In der Redaktion hat die Nachricht Betroffenheit ausgelöst. Und es gibt neben dem hilflosen Mitleid gegenüber seinem Vater und seiner Familie noch einen Grund, weshalb es uns in der Redaktion besonders schwer fällt, zur Tagesordnung überzugehen. Weil nämlich die Entscheidung zwischen Parteilichkeit und Objektivität, zwischen journalistischer Distanz und politischem Engagement, die Dominic Heilig auf seine eigene Weise getroffen hatte, auch uns seit Jahren und immer wieder beschäftigt. Sachkenntnis mischte sich mit parteipolitischem Engagement – ein im Journalismus schmaler Grat, dessen Überschreiten leicht den Vorwurf mangelnder Objektivität nach sich zieht. Dominic Heilig war zuletzt Sprecher des Forums Demokratischer Sozialismus, jenes linksparteiinternen Zusammenschlusses, der in den Medien gern als Reformerflügel vereinnahmt wird. In Teilen der Linkspartei nährte solche Zusammenarbeit den Vorwurf auch gegenüber dieser Zeitung, Instrument einer politischen Seite zu sein. In Wirklichkeit ist die Redaktion selbst Spiegel politischer Vielfalt. Menschlicher Umgang miteinander ist wichtige Voraussetzung einer vernünftigen Zusammenarbeit.

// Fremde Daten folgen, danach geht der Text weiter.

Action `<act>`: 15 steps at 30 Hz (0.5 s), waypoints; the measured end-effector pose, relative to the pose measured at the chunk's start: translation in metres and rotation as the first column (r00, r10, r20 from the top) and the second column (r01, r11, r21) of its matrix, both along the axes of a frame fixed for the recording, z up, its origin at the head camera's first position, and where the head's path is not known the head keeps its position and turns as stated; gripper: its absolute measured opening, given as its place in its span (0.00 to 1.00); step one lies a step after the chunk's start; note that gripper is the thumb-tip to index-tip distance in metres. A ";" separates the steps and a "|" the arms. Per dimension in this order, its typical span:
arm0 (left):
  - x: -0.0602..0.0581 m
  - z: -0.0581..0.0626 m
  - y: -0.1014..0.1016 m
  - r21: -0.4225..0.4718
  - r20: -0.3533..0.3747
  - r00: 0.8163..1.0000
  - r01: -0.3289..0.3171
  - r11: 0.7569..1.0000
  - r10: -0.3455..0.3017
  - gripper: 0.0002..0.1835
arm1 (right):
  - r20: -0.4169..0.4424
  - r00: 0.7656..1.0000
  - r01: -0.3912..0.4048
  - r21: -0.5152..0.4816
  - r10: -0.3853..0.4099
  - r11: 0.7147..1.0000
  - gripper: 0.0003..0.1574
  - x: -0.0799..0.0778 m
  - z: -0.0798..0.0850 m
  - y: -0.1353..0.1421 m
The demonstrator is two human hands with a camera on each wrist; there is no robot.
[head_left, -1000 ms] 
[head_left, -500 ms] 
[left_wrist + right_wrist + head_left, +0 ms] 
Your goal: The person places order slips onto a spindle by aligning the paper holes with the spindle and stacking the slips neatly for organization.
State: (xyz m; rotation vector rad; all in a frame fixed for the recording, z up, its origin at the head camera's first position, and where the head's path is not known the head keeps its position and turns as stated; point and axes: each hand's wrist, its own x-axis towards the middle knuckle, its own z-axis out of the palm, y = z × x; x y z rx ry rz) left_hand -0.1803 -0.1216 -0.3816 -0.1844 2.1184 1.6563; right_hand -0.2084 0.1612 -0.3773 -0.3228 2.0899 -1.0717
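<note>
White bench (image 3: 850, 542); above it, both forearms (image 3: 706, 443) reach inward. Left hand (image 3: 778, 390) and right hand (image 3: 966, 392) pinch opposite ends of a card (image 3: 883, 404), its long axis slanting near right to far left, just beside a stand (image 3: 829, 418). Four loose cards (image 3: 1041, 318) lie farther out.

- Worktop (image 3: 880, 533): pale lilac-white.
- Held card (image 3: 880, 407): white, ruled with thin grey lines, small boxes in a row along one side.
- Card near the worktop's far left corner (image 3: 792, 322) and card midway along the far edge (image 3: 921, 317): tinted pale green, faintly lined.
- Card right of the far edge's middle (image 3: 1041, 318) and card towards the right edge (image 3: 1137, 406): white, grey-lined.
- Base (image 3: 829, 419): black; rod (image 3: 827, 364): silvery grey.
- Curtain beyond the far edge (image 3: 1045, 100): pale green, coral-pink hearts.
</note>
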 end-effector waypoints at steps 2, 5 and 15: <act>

Im Mai 2015 scheiterte Dominic mit seinem Versuch, Vizeparteivorsitzender der LINKEN zu werden; der Plan war in der Führung fein austariert und berücksichtigte die West-Ost- wie die Gleichgewichte zwischen Parteilinken und »Reformern«. Letztere erlitten gemeinsam mit Dominic Heilig, der einem überraschenden Gegenkandidaten unterlag, eine bittere Niederlage. Eine so schwere, dass Bundesgeschäftsführer Matthias Höhn einen Rückzug von seiner erneuten Kandidatur erwog. Doch 2016 trat Heilig wieder für den Parteivorstand an. Sich nicht unterkriegen lassen zu wollen, so begründete er sein unverdrossenes Engagement. Sich an Niederlagen nicht gewöhnen, das hieß es auch. So etwas nötigte neben Journalisten auch politischen Kontrahenten Respekt ab. Er wurde gewählt. Der Mann hatte noch einiges vor, aus dem nun nichts mehr werden kann. Und nichts bleibt, als sich an diesen Gedanken zu gewöhnen.